Notice also how the three options in this auxiliary menu correspond with the three main buckets of user intent on a website:

  • Awareness > Inspiration Guide
  • Consideration > My Idea Center
  • Conversion > Request a Quote

As fellow inbound marketers, this is such a beautiful thing to see and a straightforward item to implement on most building materials websites!

 

Up To Date Product Specifications

There’s nothing that frustrates customers more than desiring to purchase a product, but being unsure if the product will work within the other products being specified. A construction products website that is effective at creating demand and desire for your product, but that does not have up to date and easily accessible product specs is missing out on revenue potential.

Further, when manufacturers take ownership of maintaining product specifications, there will be no miscommunications between end customers and your indirect sales partners either. Plus, contractors expect that the indirect sales rep will not to know enough about what they are talking about and they'd rather get the information directly from you.

Today’s buyers are doing most of the purchasing research online and may never interact with a direct or indirect salesperson, or if they do, they will wait until the very end of the process to connect. If you don’t have the information they need and make it easy to find, you may never get the opportunity for a sale.

 

Product Installation Videos and How-To Guidance

Most manufacturing companies focus solely on their products. What they should be doing is focusing on their customers. A customer-centric approach can still highlight your products but also demonstrate how your products solve customer problems.

It’s flipping the script from about-us to about-you.

You do this by providing valuable content that helps inform and educate your buyers. Product installation videos, how-to guides, self-serve resources, or knowledge centers demonstrate both your expertise and your willingness to help your distribution parters and end customers.

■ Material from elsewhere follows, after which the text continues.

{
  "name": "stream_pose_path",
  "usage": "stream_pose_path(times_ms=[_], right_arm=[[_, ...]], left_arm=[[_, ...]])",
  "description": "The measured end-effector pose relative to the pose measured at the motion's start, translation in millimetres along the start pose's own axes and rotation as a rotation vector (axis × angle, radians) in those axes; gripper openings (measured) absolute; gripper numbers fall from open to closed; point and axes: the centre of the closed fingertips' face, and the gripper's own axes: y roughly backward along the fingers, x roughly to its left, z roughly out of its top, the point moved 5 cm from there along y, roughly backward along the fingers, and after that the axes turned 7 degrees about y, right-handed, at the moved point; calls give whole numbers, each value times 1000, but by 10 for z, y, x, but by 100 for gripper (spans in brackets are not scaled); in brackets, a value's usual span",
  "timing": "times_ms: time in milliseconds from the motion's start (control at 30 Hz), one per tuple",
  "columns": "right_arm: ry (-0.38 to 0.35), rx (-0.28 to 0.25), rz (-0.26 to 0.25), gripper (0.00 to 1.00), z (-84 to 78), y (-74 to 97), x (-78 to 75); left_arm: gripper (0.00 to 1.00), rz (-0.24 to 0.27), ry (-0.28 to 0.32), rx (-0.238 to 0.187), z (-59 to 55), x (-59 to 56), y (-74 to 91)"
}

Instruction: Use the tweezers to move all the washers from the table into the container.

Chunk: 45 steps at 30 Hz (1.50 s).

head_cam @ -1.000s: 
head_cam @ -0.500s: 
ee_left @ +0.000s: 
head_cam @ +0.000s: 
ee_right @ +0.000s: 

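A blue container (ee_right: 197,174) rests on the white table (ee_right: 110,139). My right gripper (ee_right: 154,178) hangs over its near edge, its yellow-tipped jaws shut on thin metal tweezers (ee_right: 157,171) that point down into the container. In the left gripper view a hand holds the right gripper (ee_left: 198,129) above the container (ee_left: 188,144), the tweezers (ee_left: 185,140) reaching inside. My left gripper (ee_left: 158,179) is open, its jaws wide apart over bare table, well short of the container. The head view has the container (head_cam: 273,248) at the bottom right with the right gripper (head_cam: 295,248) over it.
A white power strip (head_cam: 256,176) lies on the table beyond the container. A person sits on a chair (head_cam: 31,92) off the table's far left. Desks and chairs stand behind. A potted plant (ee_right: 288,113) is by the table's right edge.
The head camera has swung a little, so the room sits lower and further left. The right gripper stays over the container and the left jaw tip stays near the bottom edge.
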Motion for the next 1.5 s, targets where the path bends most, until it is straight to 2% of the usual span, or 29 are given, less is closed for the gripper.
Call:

Can a new customer rest assured knowing you're committed to their success and vigilant about providing top notch service after the sale.

 

Warranty information

You’ll want to include warranty information on your website so that potential buyers know what’s included (and what’s not). This is also a great place to demonstrate your commitment to your customers and let them know you stand behind your products.

Further, when you have quality warranties, you reduce the risk to contractors and builders who are specifying your products. It's their company name on the line too, after all.

 

Partner & Product Locator Directory

When customers are ready to buy your products, you want them to be able to connect with your partners quickly. In the recent past, our very own Kevin Dean was on the hunt for new windows. He found the exact ones he wanted but he could not find a way to purchase them directly, nor find a distributor or dealer who carried them. In other words, Kevin had the purchase intent, but no way to hand them his money! Don't be like those guys....

Instead, house some sort of distributor, dealer, or independent agent directory on your website that facilitates lead routing manually or automatically. James Hardie does this via their Contractor Directory.

If you have a website on the HubSpot CMS, ManoByte's developers have a straightforward, easy to edit module you can install to your site. Here's the tool in action on ODL's manufacturing website, first as a dealer and retainer directory and second as a product listing directory.


 

We call this tool the "FindIt" App, and it allows you to create and manage any kind of directory you could possibly need as a building materials manufacturer. From product directories, to distributor and dealer directories, to qualified contractor directories, to big-box-store availability, you can customize it to your needs and keep from losing sales like in the story of Kevin's intent for window purchase.

How many of these key website components are optimal on your materials manufacturing website?